As writer Donald Thompson outlines in his book Oracles: How Prediction Markets Turn Employees Into Visionaries, the PAM website very quickly attracted powerful enemies in Congress after a rather faulty public unveiling. “The first PAM website offered ninety-five sample questions. Three of the more colorful examples related to an assassination of Palestinian leader Yasser Arafat by the first quarter of 2004, a North Korean missile attack on any other country by the fourth quarter of 2003, and the overthrow of King Hussein of Jordan by the fourth quarter of 2003. When DARPA reported on the progress of the project to Congress, it used as one example the question, ‘Will terrorists attack Israel with bio-weapons in the next year?’ The hypothetical website question on assassination plus the biological war reference sealed PAM’s fate.”
Sens. Byron Dorgan, D-N.D., and Ron Wyden, D-Ore., held a press conference in July 2003 to attack the PAM project. Wyden called it “ridiculous,” “grotesque” and a “federal betting parlor on atrocities.” Dorgan called the PAM site “stupid” and suggested that it might actually work to cause exactly the sorts of terrible acts that it was designed to predict. The PAM project was canceled the next day.
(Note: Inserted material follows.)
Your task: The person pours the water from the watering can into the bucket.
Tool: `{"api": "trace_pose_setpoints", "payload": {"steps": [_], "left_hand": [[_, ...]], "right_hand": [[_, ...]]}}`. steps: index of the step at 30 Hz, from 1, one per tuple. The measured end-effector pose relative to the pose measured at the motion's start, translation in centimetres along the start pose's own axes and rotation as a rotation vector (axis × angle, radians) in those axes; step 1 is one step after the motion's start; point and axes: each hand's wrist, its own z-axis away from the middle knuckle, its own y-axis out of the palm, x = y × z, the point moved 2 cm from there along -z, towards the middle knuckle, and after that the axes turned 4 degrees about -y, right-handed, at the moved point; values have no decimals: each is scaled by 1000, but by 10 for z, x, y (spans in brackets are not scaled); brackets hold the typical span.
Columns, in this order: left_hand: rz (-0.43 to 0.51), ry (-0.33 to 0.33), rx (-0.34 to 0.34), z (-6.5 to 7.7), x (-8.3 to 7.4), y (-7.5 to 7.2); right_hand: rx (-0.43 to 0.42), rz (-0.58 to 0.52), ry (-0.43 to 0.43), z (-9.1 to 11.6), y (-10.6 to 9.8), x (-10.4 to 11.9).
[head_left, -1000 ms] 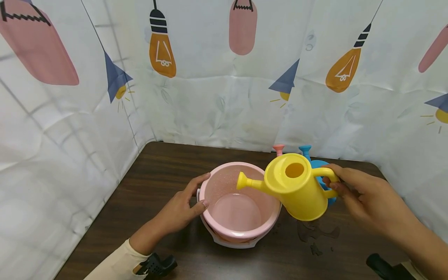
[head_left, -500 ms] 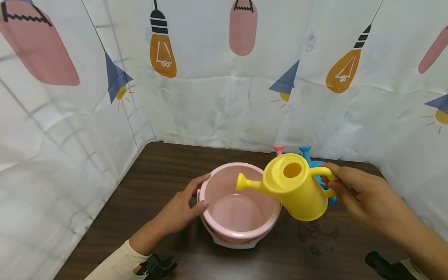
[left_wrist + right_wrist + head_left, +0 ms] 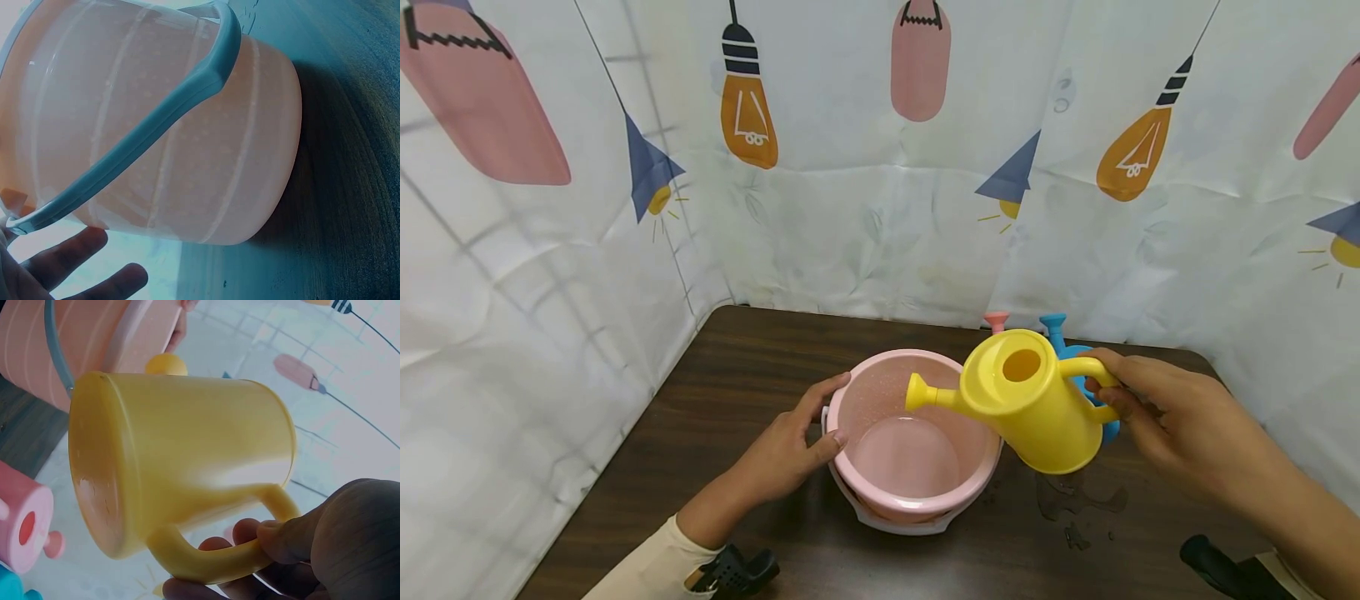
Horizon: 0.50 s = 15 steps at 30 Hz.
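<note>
Right fingers [image 3: 1127, 367] in a grip round the yellow watering can's [image 3: 1037, 417] handle [image 3: 209, 565], left fingers [image 3: 826, 394] straight at the pink bucket [image 3: 917, 504]

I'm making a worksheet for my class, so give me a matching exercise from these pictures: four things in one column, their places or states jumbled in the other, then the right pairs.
Column one
1. Yellow can
2. Bucket
3. Left hand
4. Blue can

Column two
A. Touching the bucket
B. Partly hidden behind the yellow can in the head view
C. Pink, standing on the table
D. Held by the right hand

Pairs: 1-D; 2-C; 3-A; 4-B
</note>
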Motion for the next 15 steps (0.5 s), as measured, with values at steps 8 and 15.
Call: {"api": "trace_pose_setpoints", "payload": {"steps": [8, 15], "left_hand": [[1, 18, -7, 0, 0, 0], [6, 22, -12, 0, 1, 0]], "right_hand": [[29, 15, -7, -3, 0, -2], [25, 6, -14, -7, -2, -2]]}}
Hanson, in addition to being one of the pioneers in the development of the prediction market concept, was also deeply involved in PAM, an involvement he documents in great detail here. Ten plus years on, the fact that prediction markets have proven so effective in comparison to other means of information gathering is something of a bittersweet victory for him. Lawmakers simply didn’t understand the way that prediction markets work and didn’t truly grasp how PAM could be useful.
“We were developing a combinatorial project [at DARPA]. Killing that project put the combinatorial approach on hold…You would have seen something a lot like [this approach] 10 years ago,” he said.